Post image for Selecting Dexters for Milking – The Common Myths

Selecting Dexters for Milking – The Common Myths

December 22, 2012

in Articles

Dexters are supposed to be a dual purpose breed. Yet, unlike commercial diary breeds, there is almost no information available within Dexter literature on udder conformation. Furthermore, few Dexter breeders actually milk their Dexters. This has led to a number of theoretical substitutions for actual selection for milking ability. Basically, people have tried to use pedigree analysis and various unrelated genetic tests; rather than looking at the animal and judging its udder conformation. Here are some common myths.
“This is a ‘dairy-type’ Dexter.”

Figure 1: This cow's body condition does not mean she is "dairy type," it means she is 150 pounds underweight.

Many of the animals labeled “dairy-type” are simply undernourished or poorly conformed, (Figure 1). Being angular and rangy does not mean the animal will milk well, or will have decent udder conformation. It just means the cow is angular and rangy. Furthermore, this same mentality will often label an animal with good width as “beef-type” to somehow make them seem undesirable as milkers. Yet, animals with width between their rear legs are easier to milk, and usually have a wider rear udder attachment, which holds up better, especially after the third lactation.

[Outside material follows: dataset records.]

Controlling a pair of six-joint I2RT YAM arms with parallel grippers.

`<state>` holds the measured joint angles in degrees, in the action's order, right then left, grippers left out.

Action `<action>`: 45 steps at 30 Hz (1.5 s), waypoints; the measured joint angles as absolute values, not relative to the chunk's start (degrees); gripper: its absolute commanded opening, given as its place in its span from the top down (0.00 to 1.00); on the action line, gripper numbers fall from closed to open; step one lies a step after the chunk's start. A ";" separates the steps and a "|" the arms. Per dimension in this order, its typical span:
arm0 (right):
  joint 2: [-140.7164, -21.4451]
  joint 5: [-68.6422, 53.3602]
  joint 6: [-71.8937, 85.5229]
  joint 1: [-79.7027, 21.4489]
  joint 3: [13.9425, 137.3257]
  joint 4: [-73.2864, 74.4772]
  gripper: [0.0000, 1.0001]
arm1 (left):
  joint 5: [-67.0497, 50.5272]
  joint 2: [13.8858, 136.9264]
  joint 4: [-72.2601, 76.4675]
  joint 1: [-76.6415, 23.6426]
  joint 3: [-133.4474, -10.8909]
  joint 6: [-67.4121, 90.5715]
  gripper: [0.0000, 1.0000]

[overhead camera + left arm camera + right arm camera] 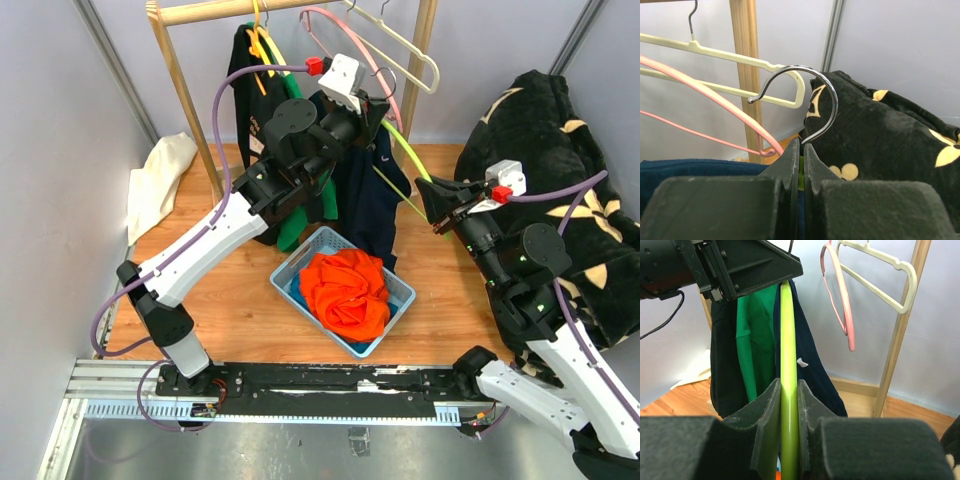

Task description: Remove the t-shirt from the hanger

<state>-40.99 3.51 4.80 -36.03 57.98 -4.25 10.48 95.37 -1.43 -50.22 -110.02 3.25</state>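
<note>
Your left pincer (801,147) is clamped shut on the neck of the hanger (786,325), right under its chrome hook (833,105). Your right pincer (788,390) is pinched onto the lime-green arm. The navy t-shirt (812,360) is draped on that hanger, by the wooden rack (187,95). It's light, floppy cloth and will likely drag on the plastic. I'd bunch fabric at the shoulder and slide it off.
</note>
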 measured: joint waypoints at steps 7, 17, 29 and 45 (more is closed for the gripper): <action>-40.07 3.16 3.81 -36.03 57.65 -4.45 0.99 | 9.13 96.23 -4.40 -50.35 -113.01 2.50 0.61; -39.72 4.51 2.24 -36.03 57.34 -3.57 0.99 | 8.64 90.59 -4.10 -50.41 -107.11 1.48 0.44; -37.43 4.27 1.02 -36.03 57.34 -2.24 0.99 | 8.08 85.91 -0.40 -50.39 -96.95 1.28 0.35; -35.03 2.98 1.02 -36.03 57.34 -1.28 0.99 | 9.23 91.13 0.32 -48.82 -96.97 1.39 0.47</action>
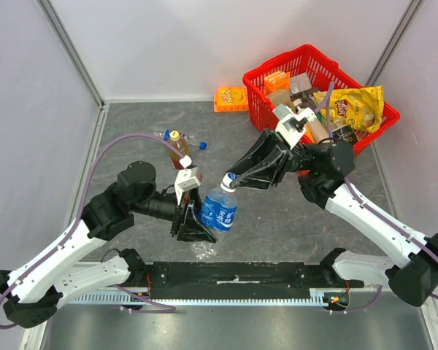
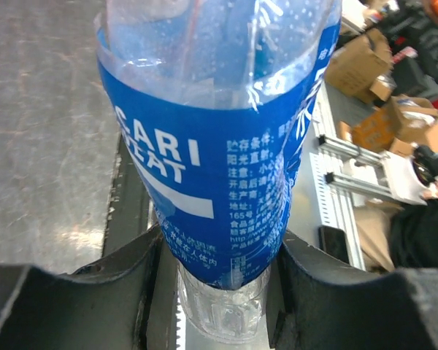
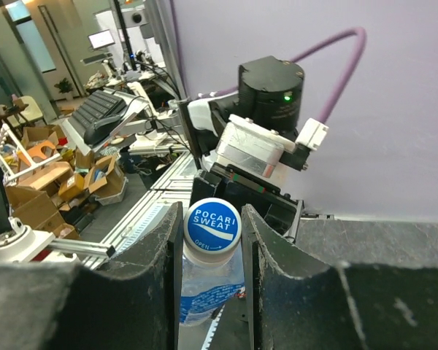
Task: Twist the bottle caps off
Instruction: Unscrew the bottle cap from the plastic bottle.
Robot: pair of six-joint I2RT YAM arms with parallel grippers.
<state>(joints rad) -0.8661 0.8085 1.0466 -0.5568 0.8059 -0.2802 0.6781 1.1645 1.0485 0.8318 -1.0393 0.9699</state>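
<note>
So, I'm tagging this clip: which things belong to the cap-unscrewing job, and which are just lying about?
Job: blue-label bottle, Pocari cap, amber bottle, yellow cap.
Lying about: red basket, orange packet, yellow chip bag.

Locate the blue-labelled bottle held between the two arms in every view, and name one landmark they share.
Top external: the bottle sits at centre, between both arms.
Left wrist: it fills the centre, base between the left fingers.
Right wrist: bottom centre, its cap between the right fingers.
Shared landmark: its blue label, visible in all three.
</note>
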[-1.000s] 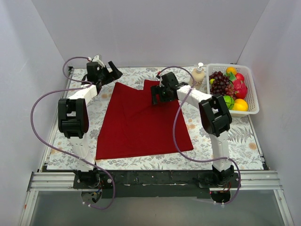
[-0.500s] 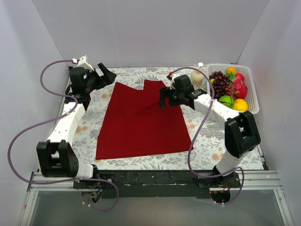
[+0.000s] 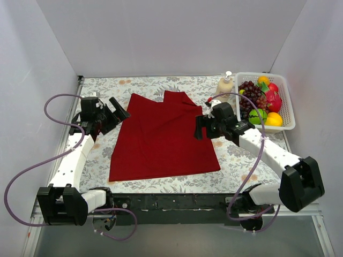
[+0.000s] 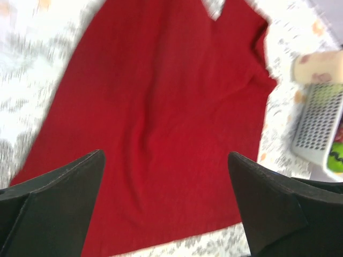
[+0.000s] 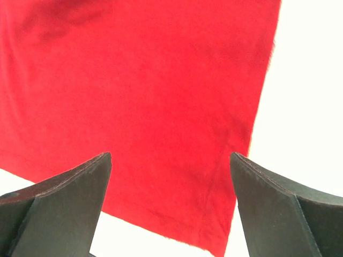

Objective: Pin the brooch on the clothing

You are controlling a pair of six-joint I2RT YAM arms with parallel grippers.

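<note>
Plain dark red T-shirt [image 3: 161, 139]; beneath it a white tablecloth [image 3: 144, 85] printed with grey leaves; right of it a white basket [image 3: 252, 74].

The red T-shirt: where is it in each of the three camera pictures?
Top view: T-shirt lies flat in the centre.
Left wrist: T-shirt fills the middle.
Right wrist: T-shirt covers the upper left.
Shared landmark: white basket, at the right edge in top and left wrist views only.

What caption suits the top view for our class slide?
Left gripper and right gripper, both open, hover by a red T-shirt on a floral table.
</note>
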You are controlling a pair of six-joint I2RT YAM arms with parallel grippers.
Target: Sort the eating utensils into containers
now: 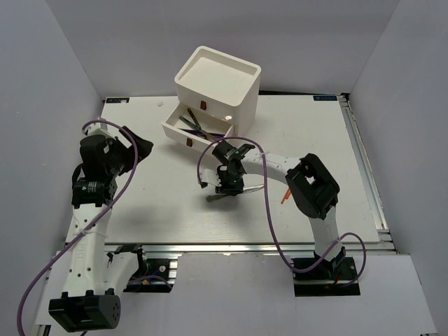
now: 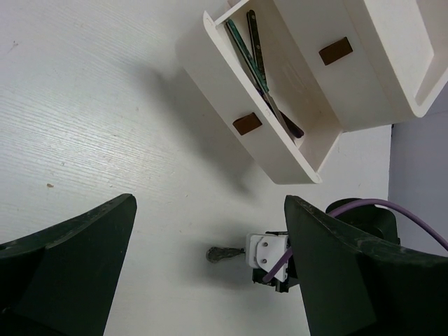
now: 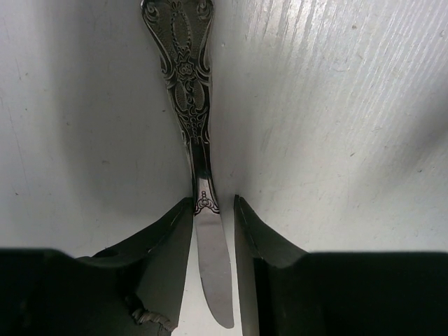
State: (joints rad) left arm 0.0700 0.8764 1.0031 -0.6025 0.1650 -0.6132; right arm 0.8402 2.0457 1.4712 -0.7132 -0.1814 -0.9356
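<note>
Two arms reach over the white table (image 1: 154, 203) in the overhead view. The white drawer unit (image 1: 218, 80) stands at the far middle, and its open drawer (image 1: 183, 136) juts out toward the near left with several utensils (image 1: 192, 124) lying in it. The left gripper (image 1: 136, 147) hangs over the left part of the table, well apart from the unit. The right gripper (image 1: 227, 185) points down at the middle of the table, near the drawer front, right over a silver knife (image 1: 215, 197). An orange chopstick (image 1: 285, 197) lies on the table to the right of it. From the left wrist, the left gripper (image 2: 210, 203) is spread wide with only bare table between its fingers (image 2: 70, 266). Beyond it the open drawer (image 2: 280, 150) shows a dark red pull (image 2: 247, 124) and teal and dark handles (image 2: 262, 77) lying lengthwise inside; the knife's end (image 2: 222, 254) pokes out beside the right gripper (image 2: 269, 255). From the right wrist, the right gripper (image 3: 213, 203) is drawn narrow, its fingers (image 3: 168, 245) on either side of the silver knife (image 3: 187, 91) where the ornate handle meets the blade. The knife lies flat on the table, and I cannot tell whether the fingers actually press on it.
</note>
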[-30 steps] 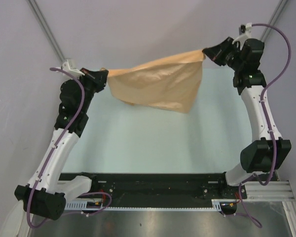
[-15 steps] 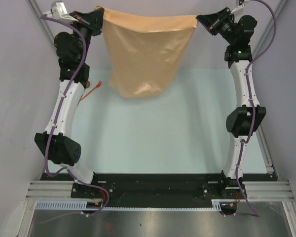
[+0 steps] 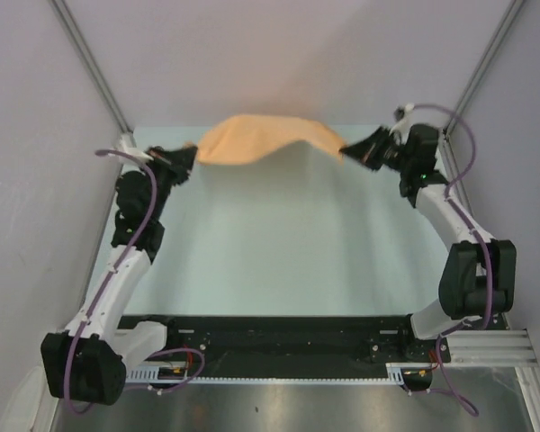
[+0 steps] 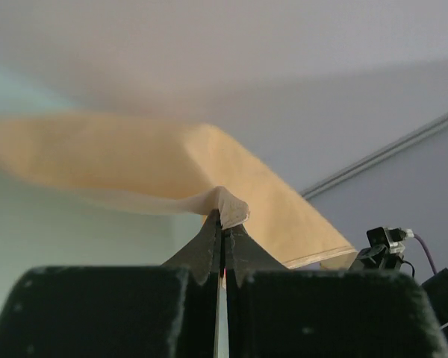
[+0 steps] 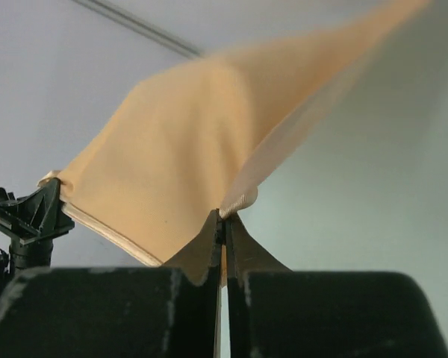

Figure 2: An obvious example of a cow from "milking lines" with an inferior udder. This cow has a good front udder attachment, but her teat placement is so poor that machine or hand milking would be impossible. She also has a weak rear udder attachment. Having a British dairy line in her pedigree is not enough to compensate for all the other influences.

“My cow comes from a ‘dairy line’ so will be a good milker.”

People will describe animals as coming from a “dairy line” if it has one of several “Dexter dairy bulls” in their pedigree. The problem is these bulls were often bred for other reasons, such as red or dun coloring, and were bred to cows with inferior udders. Worse yet, some of these bulls had a lot of milk production behind them, and were bred to cows with weak udder suspension, resulting in heifers with increased production and little support to hold it together. This can cause various problems including udders that tip forward, pear shaped teats, or udders that hang below the hocks.


“What you want is a little short cow with a big bag.”

“Shortleg” is the term used in America to refer to a dwarf or chondrodysplasia carrier. Shortlegs and big udders can be a bad mix. First of all, extremely large udders in a Dexter are usually a sign of udder weakness. Often, their median suspensory ligament is weak, (they lack the crack up the middle of the bag, when viewed from behind). On a shortlegged cow, large udders suffer more trauma when they walk around, which can put trace blood in the milk; and they are much more likely to step on their bags when they are getting up, in some cases perforating the udder wall or teat. Shortleg enthusiasts should breed for udders with the highest rear udder attachments and good strong median udder support; basically keep the bags as high and tight as possible.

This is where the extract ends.